Fundamental Amerika Minggu Lalu Serta Prospeknya ke Depan Telah Tekan Major Currencies dan Komoditas Oposannya

0 212
Pada sesi perdagangan pasar Asia di hari Senin (29/ 06/ 2015) pagi ini, gerak harga emas dilaporkan dibuka dalam kondisi harga gap naik. Kondisi gerak harga emas dibuka dengan gap naik adalah karena menyusul adanya laporan mengenai perkembangan kondisi negara Yunani. Laporan tersebut menyebutkan bahwa adanya penolakan persetujuan untuk perpanjangan bailout untuk Yunani selama satu bulan ke depan oleh Uni Eropa. Negara Yunani yang juga telah menunda refendum pemungutan suara kesepakatan bailout hingga 5 Juli mendatang mendorong para pelaku pasar melihat bahwa Yunani akan gagal lakukan pembayaran hutang pada 30 Juni mendatang.
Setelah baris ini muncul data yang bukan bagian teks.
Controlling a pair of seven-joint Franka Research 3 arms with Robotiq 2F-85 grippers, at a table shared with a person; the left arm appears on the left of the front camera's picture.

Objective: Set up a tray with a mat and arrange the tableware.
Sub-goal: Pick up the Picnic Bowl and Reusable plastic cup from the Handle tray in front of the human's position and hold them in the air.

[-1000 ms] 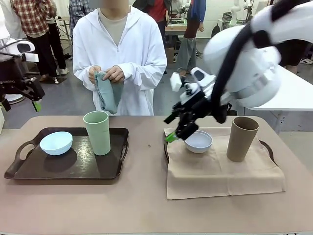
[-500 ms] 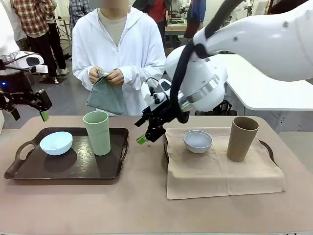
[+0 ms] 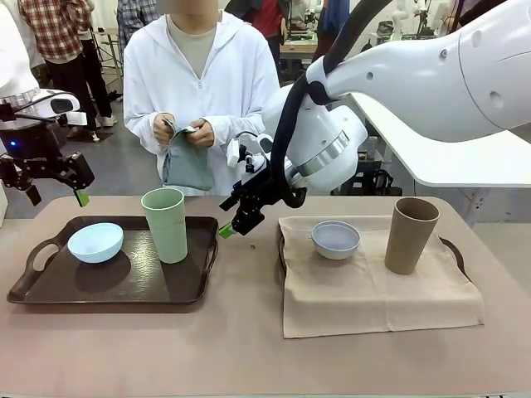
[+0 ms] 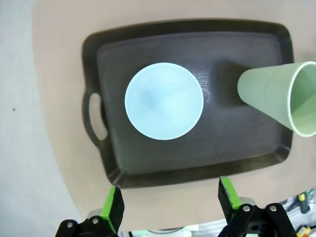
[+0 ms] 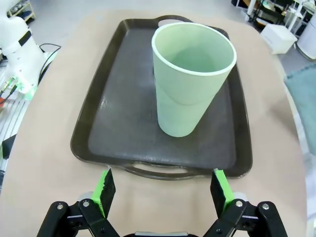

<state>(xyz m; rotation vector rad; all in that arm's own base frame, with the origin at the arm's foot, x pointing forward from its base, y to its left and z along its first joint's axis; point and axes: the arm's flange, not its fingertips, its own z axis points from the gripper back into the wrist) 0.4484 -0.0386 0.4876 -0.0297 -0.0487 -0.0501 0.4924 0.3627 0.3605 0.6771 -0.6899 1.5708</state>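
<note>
While the right-hand tray (image 3: pixel 453 246) already carries its beige mat (image 3: pixel 373 298), with the white bowl (image 3: pixel 336 239) and tan-brown tumbler (image 3: pixel 411 235) standing on it, the left-hand tray (image 3: pixel 124 286) is bare under the light blue bowl (image 3: pixel 95 242) and pale green tumbler (image 3: pixel 165 224), so the job looks about half done: that tray lacks a mat. A person across the tabletop (image 3: pixel 249 348) holds a grey-green cloth (image 3: pixel 187 166), likely that mat. The right pincer (image 3: pixel 235 225) hangs open and empty just beside the pale green tumbler; the left pincer (image 3: pixel 56 196) hangs open and empty near the left-hand tray. No brand, label or writing is readable.
</note>
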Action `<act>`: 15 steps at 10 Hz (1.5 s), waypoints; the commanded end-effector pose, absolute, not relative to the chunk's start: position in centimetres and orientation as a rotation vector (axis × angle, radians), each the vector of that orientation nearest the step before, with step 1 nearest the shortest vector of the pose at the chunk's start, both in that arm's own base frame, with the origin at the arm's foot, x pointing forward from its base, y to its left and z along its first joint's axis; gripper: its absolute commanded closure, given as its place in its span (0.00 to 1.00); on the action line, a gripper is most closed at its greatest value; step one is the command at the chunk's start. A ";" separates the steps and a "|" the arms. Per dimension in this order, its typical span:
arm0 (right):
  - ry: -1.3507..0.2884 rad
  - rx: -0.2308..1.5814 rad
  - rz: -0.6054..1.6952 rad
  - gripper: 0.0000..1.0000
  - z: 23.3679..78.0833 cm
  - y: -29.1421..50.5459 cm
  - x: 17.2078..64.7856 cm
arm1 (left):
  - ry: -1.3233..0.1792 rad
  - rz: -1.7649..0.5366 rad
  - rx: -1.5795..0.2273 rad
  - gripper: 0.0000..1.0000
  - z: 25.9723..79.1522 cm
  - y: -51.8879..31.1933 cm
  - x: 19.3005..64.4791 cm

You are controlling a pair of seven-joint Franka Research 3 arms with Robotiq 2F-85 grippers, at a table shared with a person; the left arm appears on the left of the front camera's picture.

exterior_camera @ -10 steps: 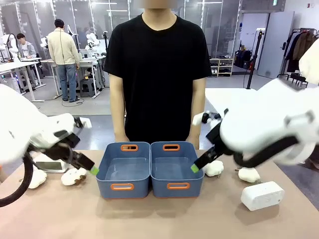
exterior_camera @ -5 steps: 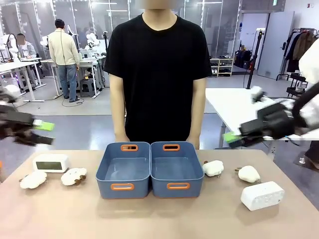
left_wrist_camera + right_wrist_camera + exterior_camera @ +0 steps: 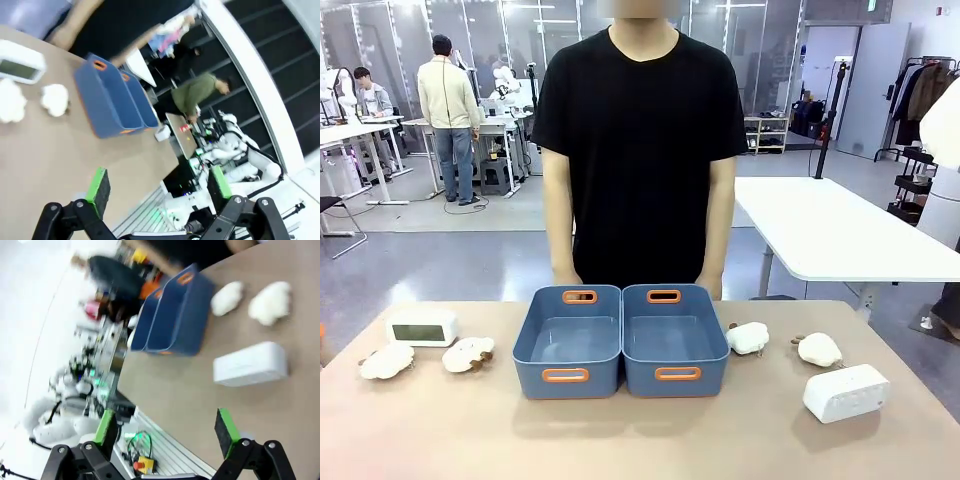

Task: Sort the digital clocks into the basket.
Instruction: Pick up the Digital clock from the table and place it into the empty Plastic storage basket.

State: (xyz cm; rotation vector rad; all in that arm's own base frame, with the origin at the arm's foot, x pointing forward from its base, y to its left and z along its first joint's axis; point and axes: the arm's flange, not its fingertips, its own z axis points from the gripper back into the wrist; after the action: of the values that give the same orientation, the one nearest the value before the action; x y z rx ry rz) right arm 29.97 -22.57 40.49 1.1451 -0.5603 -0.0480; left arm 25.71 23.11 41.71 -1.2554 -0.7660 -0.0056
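Left clock (image 3: 421,327) and right clock (image 3: 846,392) lie outside the twin baskets (image 3: 535,375)

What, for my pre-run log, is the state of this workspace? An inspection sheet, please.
Surface: tan table, bare wood tone, no spills seen.
Job's things: one digital clock at the robot's far left, the other digital clock at the near right; both lie outside the two baskets, which stand side by side at the centre, empty.
Clutter: four plush toys, two on the left, two on the right.
Grippers: left gripper and right gripper open, holding nothing, above the table.
Cables: nothing seen on the table.
Surroundings: a person stands at the far edge behind the baskets; a white table stands beyond.
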 end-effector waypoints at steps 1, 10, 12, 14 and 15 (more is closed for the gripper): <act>-0.619 1.123 -0.088 0.00 40.9 -24.1 28.8 | -0.802 0.005 -1.192 0.00 42.2 24.7 25.0; -0.619 1.117 -0.132 0.00 40.7 -25.6 27.6 | -0.811 0.044 -1.195 0.00 41.8 25.7 23.7; -0.619 1.117 -0.132 0.00 40.7 -25.6 27.6 | -0.811 0.044 -1.195 0.00 41.8 25.7 23.7; -0.619 1.117 -0.132 0.00 40.7 -25.6 27.6 | -0.811 0.044 -1.195 0.00 41.8 25.7 23.7; -0.619 1.117 -0.132 0.00 40.7 -25.6 27.6 | -0.811 0.044 -1.195 0.00 41.8 25.7 23.7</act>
State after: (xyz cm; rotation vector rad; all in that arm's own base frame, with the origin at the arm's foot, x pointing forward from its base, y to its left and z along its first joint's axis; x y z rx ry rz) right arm 27.70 -25.61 40.63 1.1097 -0.6156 -0.1402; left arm 23.87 25.77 41.80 -1.1799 -0.7976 0.0555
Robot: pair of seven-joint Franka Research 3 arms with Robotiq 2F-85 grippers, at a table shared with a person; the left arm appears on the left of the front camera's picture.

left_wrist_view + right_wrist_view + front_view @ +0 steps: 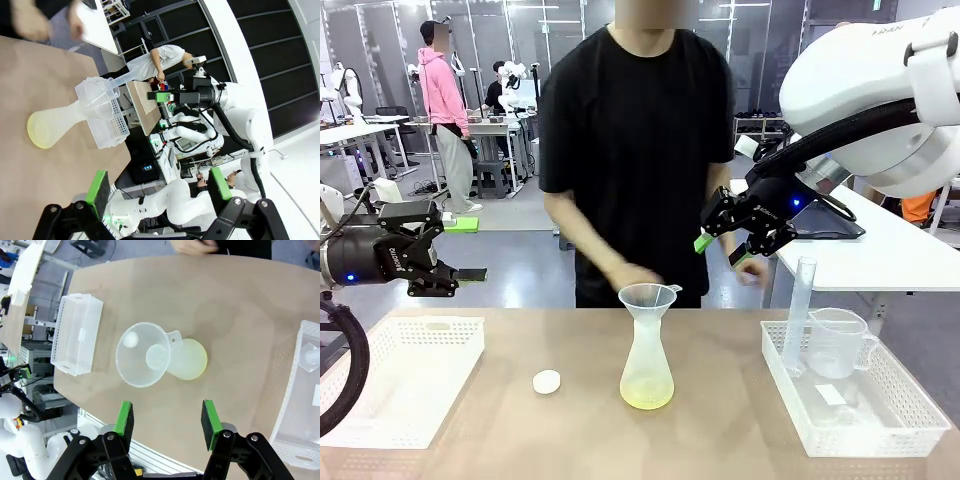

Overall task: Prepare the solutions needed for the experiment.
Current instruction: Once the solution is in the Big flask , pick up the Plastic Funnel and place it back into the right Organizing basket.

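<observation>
**Left gripper** (455, 250) (159, 190): jaws are spread to their widest and nothing is held. It is found at the left edge of the front view, above the table (720, 400). Its arm is cut off by the frame.

**Right gripper** (721, 250) (166, 419): jaws are parted at a moderate width and nothing is gripped. It is placed right of centre in the front view, raised well above the tabletop.

**The solutions** (647, 397) (192, 365) (42, 132): a shallow, clear, pale yellow-green layer is seen, confined to the very bottom of its vessel at the lower centre of the front view.

**Conical flask** (647, 360): frosted and upright at table centre, the liquid is contained in it. A clear funnel (648, 297) (142, 354) is seated in its mouth. In the right wrist view the neck is hidden under the funnel.

**Cap** (547, 381): small, white and round, laid on the table left of the flask and apart from it.

**Right basket** (865, 440): white and perforated, at lower right. A tall clear cylinder (800, 310) and a clear measuring jug (840, 340) are held upright in it. It is cut off at the right edge of the right wrist view.

**Left basket** (470, 350): white and perforated, at lower left.

**Person's hands** (630, 275): blurred behind the funnel, so nothing can be told of their grasp.
</observation>
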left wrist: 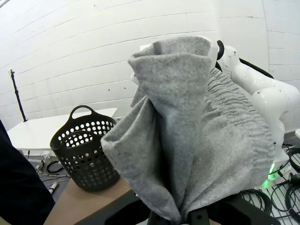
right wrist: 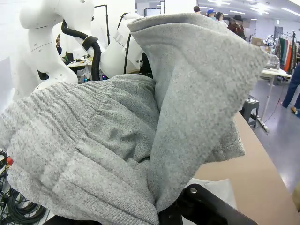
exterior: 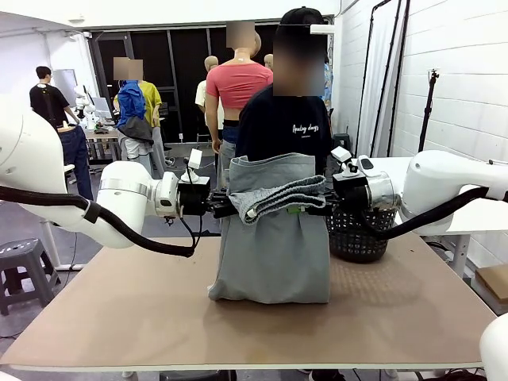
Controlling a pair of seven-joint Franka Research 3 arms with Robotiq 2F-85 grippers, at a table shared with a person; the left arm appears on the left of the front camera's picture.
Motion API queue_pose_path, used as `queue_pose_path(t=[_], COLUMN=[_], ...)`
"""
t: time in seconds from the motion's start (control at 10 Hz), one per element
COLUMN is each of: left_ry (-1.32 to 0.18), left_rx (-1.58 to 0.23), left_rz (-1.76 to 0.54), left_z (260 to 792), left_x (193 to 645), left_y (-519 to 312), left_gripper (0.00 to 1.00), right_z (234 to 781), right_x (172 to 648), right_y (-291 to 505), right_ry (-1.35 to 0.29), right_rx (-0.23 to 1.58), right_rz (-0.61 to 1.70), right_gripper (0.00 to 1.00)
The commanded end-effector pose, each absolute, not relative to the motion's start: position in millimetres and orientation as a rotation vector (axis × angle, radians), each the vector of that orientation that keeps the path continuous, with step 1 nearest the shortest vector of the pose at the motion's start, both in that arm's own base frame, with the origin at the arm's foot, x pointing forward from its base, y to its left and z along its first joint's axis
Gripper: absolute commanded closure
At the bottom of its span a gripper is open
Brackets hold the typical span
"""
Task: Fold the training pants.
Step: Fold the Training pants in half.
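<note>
Both the left gripper (exterior: 225, 205) and the right gripper (exterior: 317, 205) were clamped on the light grey soft fabric training pants (exterior: 274, 238), holding them above the brown table (exterior: 127, 317), lower end touching it, left of the black mesh basket (exterior: 357, 234).

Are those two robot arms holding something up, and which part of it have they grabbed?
Yes: the light grey soft fabric training pants. The left gripper and right gripper each pinch one side, near the gathered waistband; the rest hangs to the table.
</note>
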State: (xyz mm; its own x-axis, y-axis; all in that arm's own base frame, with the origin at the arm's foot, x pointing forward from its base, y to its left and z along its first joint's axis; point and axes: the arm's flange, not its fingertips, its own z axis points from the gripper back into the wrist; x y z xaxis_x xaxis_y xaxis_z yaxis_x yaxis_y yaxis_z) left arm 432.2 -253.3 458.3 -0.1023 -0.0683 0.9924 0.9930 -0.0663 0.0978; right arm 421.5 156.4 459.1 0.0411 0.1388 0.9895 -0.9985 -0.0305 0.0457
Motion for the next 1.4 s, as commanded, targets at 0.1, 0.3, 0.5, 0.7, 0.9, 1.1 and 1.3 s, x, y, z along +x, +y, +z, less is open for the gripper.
queue_pose_path(t=[0.1, 0.3, 0.5, 0.7, 0.9, 1.1, 1.3], left_ry=[-1.207, -1.207, -1.207, -1.207, -1.207, -1.207, -1.207], left_rx=[-1.135, -1.135, -1.135, -1.135, -1.135, -1.135, -1.135], left_rz=[-1.367, -1.367, -1.367, -1.367, -1.367, -1.367, -1.367], left_z=[461.1, 461.1, 461.1, 461.1, 461.1, 461.1, 461.1], left_x=[431.9, 431.9, 431.9, 431.9, 431.9, 431.9, 431.9], left_y=[-253.3, -253.3, -253.3, -253.3, -253.3, -253.3, -253.3], left_gripper=[1.0, 1.0, 1.0, 1.0, 1.0, 1.0, 1.0], right_z=[461.3, 461.3, 461.3, 461.3, 461.3, 461.3, 461.3], right_x=[418.8, 418.8, 418.8, 418.8, 418.8, 418.8, 418.8], right_y=[157.4, 157.4, 157.4, 157.4, 157.4, 157.4, 157.4], right_ry=[-1.057, -1.057, -1.057, -1.057, -1.057, -1.057, -1.057], right_rx=[1.163, 1.163, 1.163, 1.163, 1.163, 1.163, 1.163], right_rz=[1.259, 1.259, 1.259, 1.259, 1.259, 1.259, 1.259], right_gripper=[1.0, 1.0, 1.0, 1.0, 1.0, 1.0, 1.0])
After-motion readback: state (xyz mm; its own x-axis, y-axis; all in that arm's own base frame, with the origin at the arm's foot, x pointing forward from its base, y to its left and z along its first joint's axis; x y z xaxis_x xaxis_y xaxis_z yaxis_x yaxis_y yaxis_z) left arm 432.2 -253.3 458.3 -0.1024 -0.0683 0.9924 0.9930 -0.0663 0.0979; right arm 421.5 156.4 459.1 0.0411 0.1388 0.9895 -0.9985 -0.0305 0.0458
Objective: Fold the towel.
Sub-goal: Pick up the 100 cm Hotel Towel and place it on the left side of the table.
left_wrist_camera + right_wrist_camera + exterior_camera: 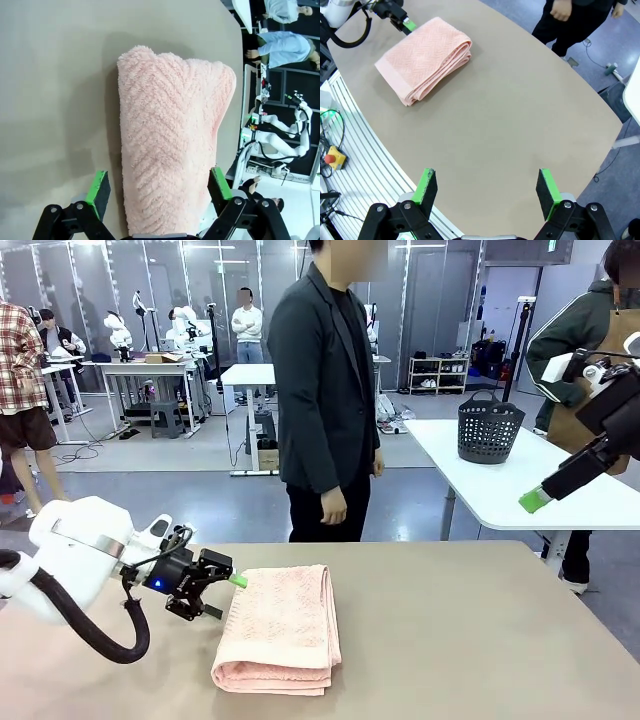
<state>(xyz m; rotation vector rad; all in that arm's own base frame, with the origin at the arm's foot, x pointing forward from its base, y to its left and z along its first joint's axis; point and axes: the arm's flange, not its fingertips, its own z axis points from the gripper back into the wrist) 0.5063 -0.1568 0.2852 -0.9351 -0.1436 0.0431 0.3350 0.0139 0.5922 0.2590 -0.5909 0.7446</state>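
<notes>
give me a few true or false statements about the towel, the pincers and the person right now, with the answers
1. The towel lies folded in layers on the table. True.
2. The left pincer is clamped shut on the towel. False: its jaws stand open, one on each side of the towel's end in the left wrist view.
3. The right pincer is open and holds nothing. True.
4. The person is pressing the towel down with one hand. False: the person stands at the far side of the table, hands hanging, off the towel.
5. The dark basket stands on the towel. False: it stands on a white table farther back.
</notes>
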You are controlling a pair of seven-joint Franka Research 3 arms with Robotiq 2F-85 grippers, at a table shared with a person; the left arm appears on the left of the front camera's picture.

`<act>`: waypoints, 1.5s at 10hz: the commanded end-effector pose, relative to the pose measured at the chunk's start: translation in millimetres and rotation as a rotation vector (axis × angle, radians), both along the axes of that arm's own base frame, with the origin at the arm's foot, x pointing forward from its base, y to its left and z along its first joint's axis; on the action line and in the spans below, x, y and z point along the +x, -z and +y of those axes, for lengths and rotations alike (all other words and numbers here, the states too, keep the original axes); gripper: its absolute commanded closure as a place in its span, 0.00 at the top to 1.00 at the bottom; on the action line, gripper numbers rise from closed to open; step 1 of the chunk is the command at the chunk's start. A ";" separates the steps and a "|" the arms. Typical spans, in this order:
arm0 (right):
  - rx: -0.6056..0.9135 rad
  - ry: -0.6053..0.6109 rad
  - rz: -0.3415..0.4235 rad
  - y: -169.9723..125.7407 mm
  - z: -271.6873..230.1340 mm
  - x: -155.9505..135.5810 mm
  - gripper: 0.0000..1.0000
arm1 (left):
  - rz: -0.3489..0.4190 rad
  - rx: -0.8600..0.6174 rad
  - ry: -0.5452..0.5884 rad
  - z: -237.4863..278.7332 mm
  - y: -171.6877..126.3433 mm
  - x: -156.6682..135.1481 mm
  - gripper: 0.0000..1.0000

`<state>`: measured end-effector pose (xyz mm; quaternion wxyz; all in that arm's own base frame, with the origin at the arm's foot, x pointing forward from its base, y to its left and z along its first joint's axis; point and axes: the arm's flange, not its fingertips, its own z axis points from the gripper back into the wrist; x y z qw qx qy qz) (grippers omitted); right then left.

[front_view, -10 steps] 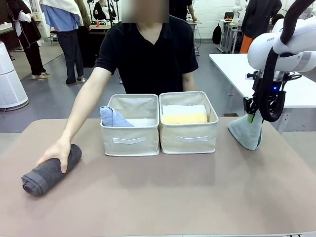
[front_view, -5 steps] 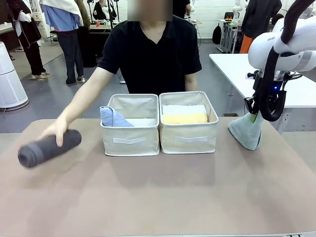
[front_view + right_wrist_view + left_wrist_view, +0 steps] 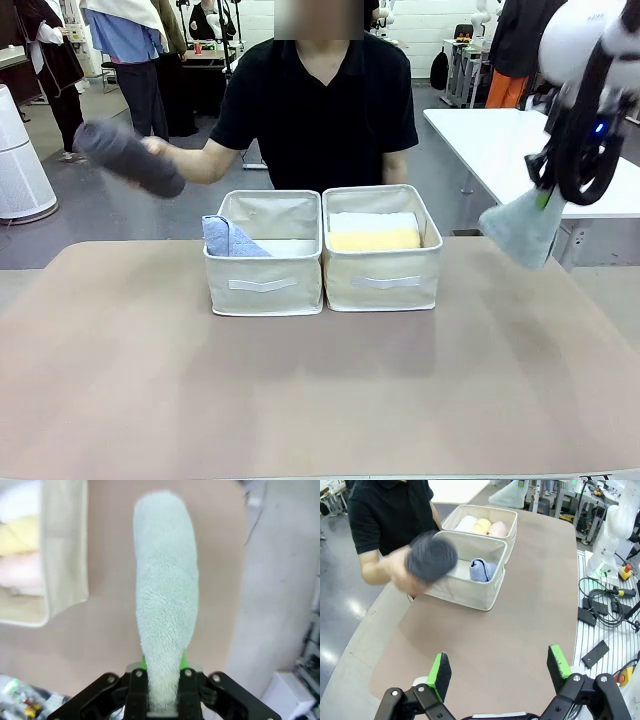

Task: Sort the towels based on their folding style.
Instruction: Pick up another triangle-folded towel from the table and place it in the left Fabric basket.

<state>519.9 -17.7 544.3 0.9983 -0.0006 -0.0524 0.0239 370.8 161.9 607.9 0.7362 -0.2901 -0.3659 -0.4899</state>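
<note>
My right gripper [image 3: 543,197] is shut on the tip of a grey-green cone-folded towel [image 3: 522,229], which hangs in the air above the table's right edge. In the right wrist view that towel [image 3: 165,615] runs straight out from between the fingers [image 3: 162,672]. The person's hand holds a dark grey rolled towel [image 3: 128,157] up in the air left of the bins. A light blue folded towel [image 3: 228,238] lies in the left bin [image 3: 265,283]. Yellow, white and pale pink rolls [image 3: 373,233] fill the right bin [image 3: 382,280]. My left gripper [image 3: 499,669] stands open above the table, holding nothing.
The two beige bins stand side by side at the table's middle. A white table [image 3: 500,150] is at the back right. Cables and the other arm's base [image 3: 607,555] lie beyond the table edge in the left wrist view. People stand in the background.
The person has lifted the dark grey roll off the table's left side into the air. My right gripper has raised the grey-green towel off the table and moved it slightly right.
</note>
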 end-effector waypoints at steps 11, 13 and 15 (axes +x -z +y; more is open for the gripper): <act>0.003 -0.001 -0.152 -133.2 2.3 -75.8 0.18 | -0.013 -0.012 0.010 0.9 -0.8 -0.4 1.00; 0.003 -0.001 -0.152 -133.2 2.3 -75.8 0.18 | -0.013 -0.012 0.010 0.9 -0.8 -0.4 1.00; 0.003 -0.001 -0.152 -133.2 2.3 -75.8 0.18 | -0.013 -0.012 0.010 0.9 -0.8 -0.4 1.00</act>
Gerak harga emas cenderung diperdagangkan flat selama sesi perdagangan akhir pekan lalu, karena banyak pelaku pasar menunggu hasil pertemuan antara para pihak Uni Eropa, Yunani dan IMF pada akhir pekan ini. Selama pertemuan yang dilakukan sejak Jum’at malam, menunjukkan bawha Yunani akan melakukan referendum pemungutan suara kesepakatan bailout pada 5 Juli mendatang. Hal ini telah memicu keyakinan para pelaku pasar bahwa pembayaran hutang yang seharusnya dilakukan pada 30 Juni akan mundur dan Yunani dikatakan “Default”. Kondisi kebangkrutan yang terjadi di dalam penyelenggaraan pemerintahan Negara Yunani, telah mendorong menurunnya kepecayaan para pelaku pasar terhadap Uni Eropa dan Yunani sendiri, mendorong aliran penarikan dana dari bank-bank lokal Yunani meningkat tajam. Selain itu, parlemen Yunani juga telah menyetujui langkah yang diajukan oleh PM Alexis Tsipras untuk melakukan referendum nasional demi menentukan nasib negosiasi bailout negara pada 5 Juli mendatang. Pada hari Minggu kemarin, Dewan Stabilitas Keuangan telah merekomendasikan bursa efek dan perbankan Yunani untuk tidak beroperasi dalam sepekan. Pada hari Senin (29/ 06/ 2015) ini, masing-masing perbankan di Yunani juga terpaksa ditutup untuk menghidari kebangkrutan masal. Dari sisi benua lainnya, dilaporkan bahwa negara China secara tak terduga kembali menurunkan suku bunga bank sentral sebanyak 25 Bps pada hari Sabtu (27/ 06/ 2015) menjadi 4.85% level terendah. Sentiment ini juga semakin mendorong para pelaku pasar untuk beralih pada asset safe-haven seperti komoditas emas dan USD. Dilaporkan juga dari Jepang bahwa, data Industrial Production Jepang telah mencatatkan penuruna sebesar 2.2% . Data dirilis lebih rendah dari perkiraan dan data sebelumnya pada -0.8% (F) dan 1.2% (P). Penjualan Retail Sales Jepang naik sebanyak 3.0% selama periode Juni. Lebih tinggi dari perkiraan dan data sebelumnya pada 2.3% (F) dan 4.9% (P).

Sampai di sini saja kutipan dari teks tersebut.